The pictures stay out; all of the data is to be printed exactly.

:: Supplied data

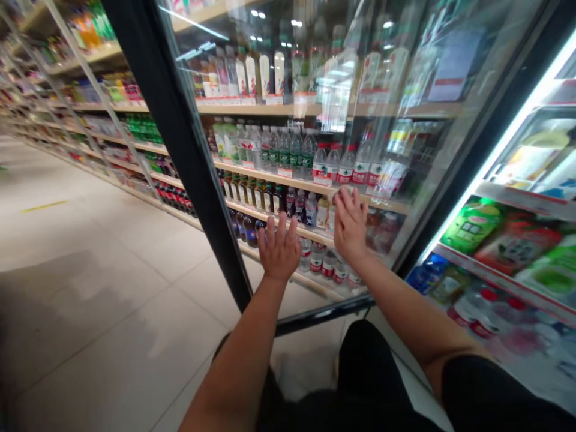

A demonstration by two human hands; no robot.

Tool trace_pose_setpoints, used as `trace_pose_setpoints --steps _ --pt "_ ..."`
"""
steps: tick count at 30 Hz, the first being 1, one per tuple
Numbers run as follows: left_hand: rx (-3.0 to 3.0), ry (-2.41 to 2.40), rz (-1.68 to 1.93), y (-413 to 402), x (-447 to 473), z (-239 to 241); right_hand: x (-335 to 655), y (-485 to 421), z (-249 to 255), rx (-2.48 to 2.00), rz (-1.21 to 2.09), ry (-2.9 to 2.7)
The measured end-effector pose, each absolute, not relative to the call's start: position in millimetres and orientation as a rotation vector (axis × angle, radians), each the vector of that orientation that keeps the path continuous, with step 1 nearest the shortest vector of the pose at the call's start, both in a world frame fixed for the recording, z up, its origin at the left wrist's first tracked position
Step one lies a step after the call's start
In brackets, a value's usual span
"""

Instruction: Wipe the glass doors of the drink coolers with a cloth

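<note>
A black-framed glass door (288,144) stands swung open in front of me, and bottles on the shelves behind it show through the pane. My left hand (279,249) is raised at the lower part of the glass, its fingers spread and stretched upward, with nothing visible in it. Higher and to its right, my right hand (351,225) lies at the pane with fingers extended and slightly bent. Its palm faces the glass, so whatever may be under it is hidden. Reflections of ceiling lights streak the upper glass.
At the right, a lit fridge (531,264) holds bottles and green and red packs. Long store shelves (121,132) of drinks run off to the left. Pale floor tiles (135,318) stretch beside the door, with a yellow strip (44,206) on them. My dark-clothed knee (366,360) is below the door.
</note>
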State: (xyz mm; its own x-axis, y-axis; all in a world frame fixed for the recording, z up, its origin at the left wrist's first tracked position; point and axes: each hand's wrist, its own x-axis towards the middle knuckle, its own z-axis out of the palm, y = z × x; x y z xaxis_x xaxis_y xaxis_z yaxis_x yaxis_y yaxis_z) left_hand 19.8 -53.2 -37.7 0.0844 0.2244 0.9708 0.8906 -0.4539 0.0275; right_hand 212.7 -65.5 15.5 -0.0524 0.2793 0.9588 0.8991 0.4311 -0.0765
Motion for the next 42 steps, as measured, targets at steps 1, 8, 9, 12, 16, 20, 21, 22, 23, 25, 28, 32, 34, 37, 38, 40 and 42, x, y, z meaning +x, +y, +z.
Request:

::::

• [Solved exercise]:
A demonstration by two human hands; no robot.

Tool trace_pose_setpoints, used as `trace_pose_setpoints --steps _ --pt "_ ..."`
"""
steps: tick count at 30 Hz, the first being 1, one per tuple
Numbers run as follows: left_hand: rx (-3.0 to 3.0), ry (-2.41 to 2.40), rz (-1.68 to 1.93), y (-413 to 402), x (-447 to 473), z (-239 to 241); right_hand: x (-335 to 655), y (-485 to 421), z (-249 to 255), rx (-2.48 to 2.00), rz (-1.21 to 2.09), ry (-2.9 to 2.7)
The measured end-effector pose, each absolute, not relative to the call's start: position in millimetres and orientation as a rotation vector (axis × angle, radians), each the vector of that orientation that keeps the path continuous, with step 1 nearest the shortest vector of the pose at the call's start, both in a world frame fixed for the recording, z up, its origin at the left wrist's first tracked position
Step one lies a step after the call's start
In brackets, a value's usual span
"""

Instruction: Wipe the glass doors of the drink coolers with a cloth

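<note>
A black-framed glass door (288,144) stands swung open in front of me, and bottles on the shelves behind it show through the pane. My left hand (279,249) is raised at the lower part of the glass, its fingers spread and stretched upward, with nothing visible in it. Higher and to its right, my right hand (351,225) lies at the pane with fingers extended and slightly bent. Its palm faces the glass, so whatever may be under it is hidden. Reflections of ceiling lights streak the upper glass.
At the right, a lit fridge (531,264) holds bottles and green and red packs. Long store shelves (121,132) of drinks run off to the left. Pale floor tiles (135,318) stretch beside the door, with a yellow strip (44,206) on them. My dark-clothed knee (366,360) is below the door.
</note>
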State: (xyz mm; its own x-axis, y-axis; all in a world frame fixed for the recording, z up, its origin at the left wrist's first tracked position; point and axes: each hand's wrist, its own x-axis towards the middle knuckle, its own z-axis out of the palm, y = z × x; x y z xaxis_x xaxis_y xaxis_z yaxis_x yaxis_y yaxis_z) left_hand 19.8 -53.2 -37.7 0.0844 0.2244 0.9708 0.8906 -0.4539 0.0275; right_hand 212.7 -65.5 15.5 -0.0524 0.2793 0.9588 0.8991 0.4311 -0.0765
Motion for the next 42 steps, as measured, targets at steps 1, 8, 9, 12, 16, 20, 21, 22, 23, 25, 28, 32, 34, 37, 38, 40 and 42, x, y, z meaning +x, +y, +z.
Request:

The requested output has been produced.